The Historical Society of Dayton Valley’s Carson & Colorado Railroad  Depot Committee held a  “Gandy Dance” October 19 to raise funds for the continuing restoration of the 1880 Carson and Colorado Railroad Road Depot located at the intersection of Main Street and US50E in Old Town Dayton.

Since the event was Saturday, I do not have information about the outcome of the gathering because my deadline was on Friday; yet, I want to write the history behind the “Gandy Dance” fundraiser.

What is a gandy dancer?

I believe the majority of people who have read the signs advertising the event are thinking like I am: “What the heck is a “gandy dance?” So, I did research to learn that the event’s name is a play on words that honors the “gandy dancers,” railroad workmen in the earliest railroading days in U.S. history. Over the years, the gandy dancers’ era has become a romanticized part of railroading history. Gandy dancers worked railroads long before mechanized equipment did the manual labor work and they were part of large crews of men hired to do the hard physical labor of keeping the trains running long distances on safely maintained tracks.

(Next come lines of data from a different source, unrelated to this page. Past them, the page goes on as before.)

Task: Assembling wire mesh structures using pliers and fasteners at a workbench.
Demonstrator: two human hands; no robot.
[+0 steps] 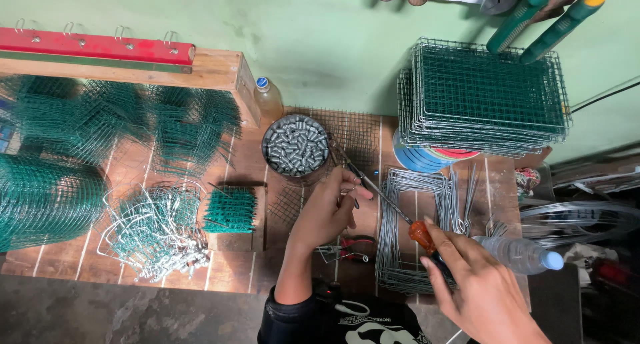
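Note:
My right hand (477,284) grips a screwdriver (400,214) by its orange handle, the long shaft pointing up-left. My left hand (327,207) pinches a small metal piece at the shaft's tip, just below a round tin of small grey metal sleeves (295,145). Under the hands a square of wire mesh (347,134) lies flat on the wooden table (233,264).
Bent wire frames (413,191) lie to the right, with a plastic bottle (520,254) beside them. A stack of green mesh panels (487,94) sits at back right. Green mesh rolls (40,197), a small green mesh block (230,211) and tangled wire hooks (157,231) fill the left. Red-handled pliers (347,247) lie near my left wrist.

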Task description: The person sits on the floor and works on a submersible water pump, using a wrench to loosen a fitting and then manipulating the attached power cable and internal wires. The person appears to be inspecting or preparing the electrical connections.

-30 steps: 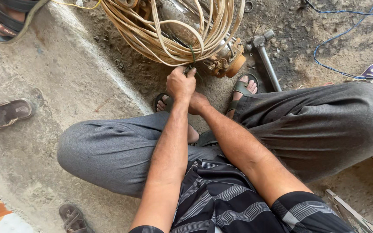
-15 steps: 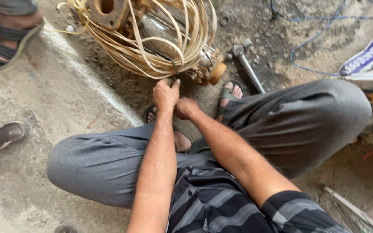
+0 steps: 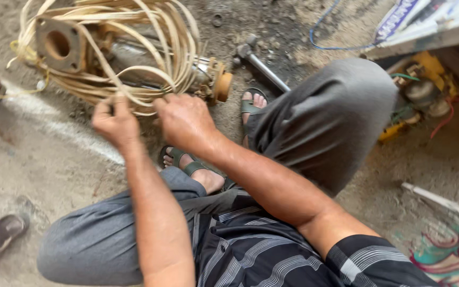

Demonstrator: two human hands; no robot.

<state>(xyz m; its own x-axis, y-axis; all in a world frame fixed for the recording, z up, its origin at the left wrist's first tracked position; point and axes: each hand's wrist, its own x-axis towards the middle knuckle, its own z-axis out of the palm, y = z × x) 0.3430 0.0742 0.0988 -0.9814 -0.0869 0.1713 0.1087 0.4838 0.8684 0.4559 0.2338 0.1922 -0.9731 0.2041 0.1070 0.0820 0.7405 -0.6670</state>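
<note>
Seated worker at a wire-wrapped pump. We see the left hand (image 3: 115, 123) pinching a strand of the pale flat cable (image 3: 150, 48), its fingers pressed together on it, while the right hand (image 3: 186, 121) curls against the same coil just beside it, presumably to steady the loops. The cable is wound around a rusty metal pump body (image 3: 134, 56) lying on the dirt floor (image 3: 70, 159) between the knees, within easy reach. A metal hammer-like tool (image 3: 261, 66) lies near the sandalled foot (image 3: 253, 103). The right fingertips are hidden behind the knuckles; we cannot tell what they grip. The coil hides most of the pump.
</note>
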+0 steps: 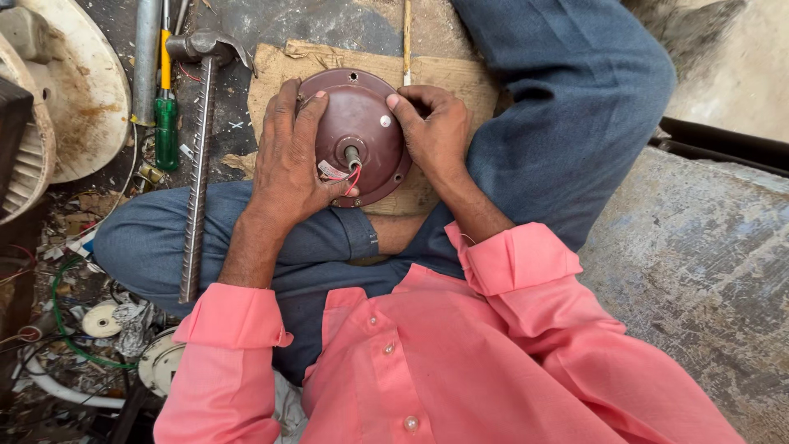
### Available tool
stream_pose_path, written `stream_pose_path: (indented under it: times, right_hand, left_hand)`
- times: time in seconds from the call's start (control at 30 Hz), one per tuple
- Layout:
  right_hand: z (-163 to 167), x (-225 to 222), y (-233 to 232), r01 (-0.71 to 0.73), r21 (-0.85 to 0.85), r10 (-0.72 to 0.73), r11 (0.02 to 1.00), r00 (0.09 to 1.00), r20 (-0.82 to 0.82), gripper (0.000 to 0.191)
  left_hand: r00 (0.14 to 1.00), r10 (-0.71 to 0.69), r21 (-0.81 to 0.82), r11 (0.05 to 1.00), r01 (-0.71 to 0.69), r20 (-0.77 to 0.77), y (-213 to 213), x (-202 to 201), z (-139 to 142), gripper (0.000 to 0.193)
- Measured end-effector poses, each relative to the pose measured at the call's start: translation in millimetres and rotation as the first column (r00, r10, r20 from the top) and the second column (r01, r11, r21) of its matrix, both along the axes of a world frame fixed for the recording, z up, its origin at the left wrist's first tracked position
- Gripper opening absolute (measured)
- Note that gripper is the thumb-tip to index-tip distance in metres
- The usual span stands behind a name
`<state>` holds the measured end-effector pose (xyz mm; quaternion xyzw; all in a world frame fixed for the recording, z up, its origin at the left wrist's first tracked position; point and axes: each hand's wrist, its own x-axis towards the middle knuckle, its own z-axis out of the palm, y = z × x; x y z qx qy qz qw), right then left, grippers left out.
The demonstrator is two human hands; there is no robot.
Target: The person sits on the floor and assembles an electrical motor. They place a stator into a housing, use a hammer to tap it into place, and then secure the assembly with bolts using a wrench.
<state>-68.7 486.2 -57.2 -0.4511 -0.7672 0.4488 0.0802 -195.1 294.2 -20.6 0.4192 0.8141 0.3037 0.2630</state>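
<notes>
Maroon metal fills the middle of the head view: a round motor housing (357, 131) lies flat on a scrap of cardboard (460, 82) between your crossed legs, its short shaft (352, 154) pointing up at you with red and white wires (345, 175) curling out just beside it. Your left hand (288, 156) lies spread over the housing's left edge, fingers (302, 111) curved loosely along the rim and the thumb resting near the wires. Your right hand (434, 131) grips the opposite edge, fingers curled tight, the thumb tip (394, 100) pressed on the upper rim. Both hands bear on the housing; neither holds a tool.

Beyond your left fingertips a hammer (200, 156) with a ribbed steel-bar handle lies on the ground, and just past it a green-handled screwdriver (167, 123). A white fan cover (70, 90) sits further out.

You look to be steadying or turning the housing, perhaps checking its seating. Any next move, I judge, calls for one hand to stay clamped while the other reaches left for a tool.
</notes>
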Motion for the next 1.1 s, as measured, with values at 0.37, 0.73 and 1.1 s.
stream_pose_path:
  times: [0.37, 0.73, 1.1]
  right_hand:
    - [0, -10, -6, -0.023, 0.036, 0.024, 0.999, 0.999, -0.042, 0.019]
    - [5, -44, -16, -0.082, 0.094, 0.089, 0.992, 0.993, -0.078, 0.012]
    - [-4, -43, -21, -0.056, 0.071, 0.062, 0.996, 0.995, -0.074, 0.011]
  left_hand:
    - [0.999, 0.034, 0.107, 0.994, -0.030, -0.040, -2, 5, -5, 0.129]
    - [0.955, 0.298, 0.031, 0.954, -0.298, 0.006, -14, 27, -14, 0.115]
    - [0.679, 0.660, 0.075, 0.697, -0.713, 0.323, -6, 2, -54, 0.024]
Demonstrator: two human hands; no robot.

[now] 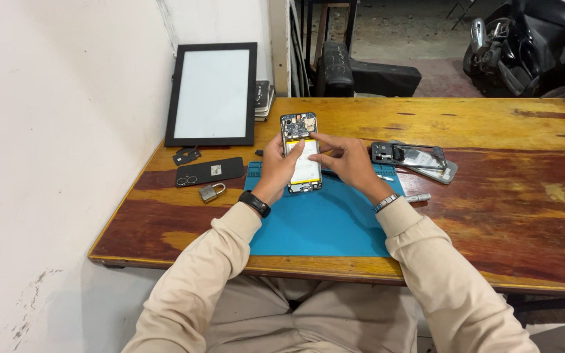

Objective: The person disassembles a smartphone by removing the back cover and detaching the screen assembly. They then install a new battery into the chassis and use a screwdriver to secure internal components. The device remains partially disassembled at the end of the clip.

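A wooden table (492, 196) fills the middle of the frame, with a blue mat (322, 225) at its near edge. Upper left, a black-framed white panel (212, 95) leans on the wall. At centre sits the opened phone (302, 153) — dark circuit board on top, white battery with yellow strips below. The left hand (276, 171) grips its side; the right hand (344, 160) points a finger onto it. At left lies a black back cover (209, 171) — beside it a small padlock (211, 192).
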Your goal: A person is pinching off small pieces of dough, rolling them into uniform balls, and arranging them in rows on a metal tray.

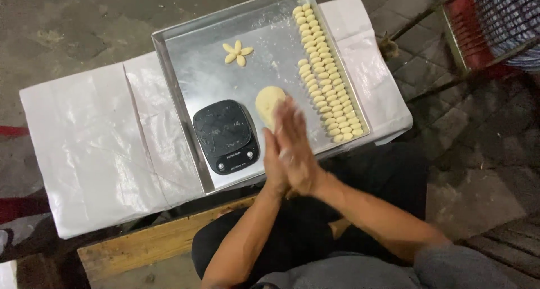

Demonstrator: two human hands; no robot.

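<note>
Your left hand (274,165) and right hand (296,148) pressed palm to palm, fingers straight, anything between them hidden, just above metal tray (185,58) edge, dough ball (268,102) behind fingertips, black scale (225,136) left, dough pieces (326,75) in rows right, tray on white-covered desk (95,143).

**Palms pressed together, fingers forward**

Both bare forearms reach in from the bottom of the view and meet in the middle. The left hand (274,162) lies flat against the right hand (298,151), palm to palm, with the fingers stretched out straight and pointing away from the body. The right hand sits slightly ahead and on top, its fingertips blurred. Both wrists are angled inward, elbows spread apart.
</note>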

Today, the gandy dancers of yesterday are known as “section workers,” and like their historic counterparts, they keep the railroad rights-of-way in tact by repairing tracks such as laying, spreading, and tamping ballast, replacing rails, hammering spikes, placing tie-plats, setting new ties or doing whatever else is necessary to keep the trains running efficiently.

A mishap of some kind stopped this train near Dayton in the late 1800's or early 1900's. A pile of ties lay nearby and it appears that the gandy dancers were soon working on the railroad.

But the gandy dancer’s tools of yesterday differed substantially from what railroad workmen use today. For instance, a section worker today would rarely use heavy metal tools like tie tongs, tamping bars, claw bars, picks, shovels, lining bar, rail tongs or other manually-handled tools.

Instead,  today’s railroad crews utilize expensive computerized and heavy construction equipment that expedites the maintenance of the thousands of miles of railway lines, including back-hoes, undercutters, surface machines, ballast regulators and spike inserters.

American railroading industry began in the 1820’s

Manual labor by gandy dancers began in the 1820’s and continued for around a century across the U.S.  Although these manual laborers received the lowest pay of any profession then, tens of thousands of immigrants and former slaves were glad to have the jobs and the laborers included Africans, Mexicans, the Irish and Chinese. After federal laws were passed to restrict Chinese immigration in the 1880’s, more European immigrants joined the railroad maintenance construction crews when rail was laid across the mid to western part of the U.S.

Gandy dancers earned their name

Historians are not certain when some of the railroad workmen were first called gandy dancers. The name might have originated from the Gandy Tool Company that manufactured tools or the Gaelic word “gandy” and then “dancer” due to the repetitive words and motions the men made to relieve the long hours of continuously driving spikes into wooden ties or while working other routine, grueling jobs that kept the railroads running. However, the term was commonly heard by the late 18th Century.

The chants, songs, tunes and melodies remain a part of American folklore and the Gandy Dancers’ Ball written by Frank Laine was well-known as late as 1951, as was Moose Turd Pie by Bruce Phillips and The Ventures sang the Gandy Dancer in 1962. Chinese and European section workers also laid plenty of rail across the Sierra Nevada, Carson City, Reno, Dayton and Lyon County beginning around 1869.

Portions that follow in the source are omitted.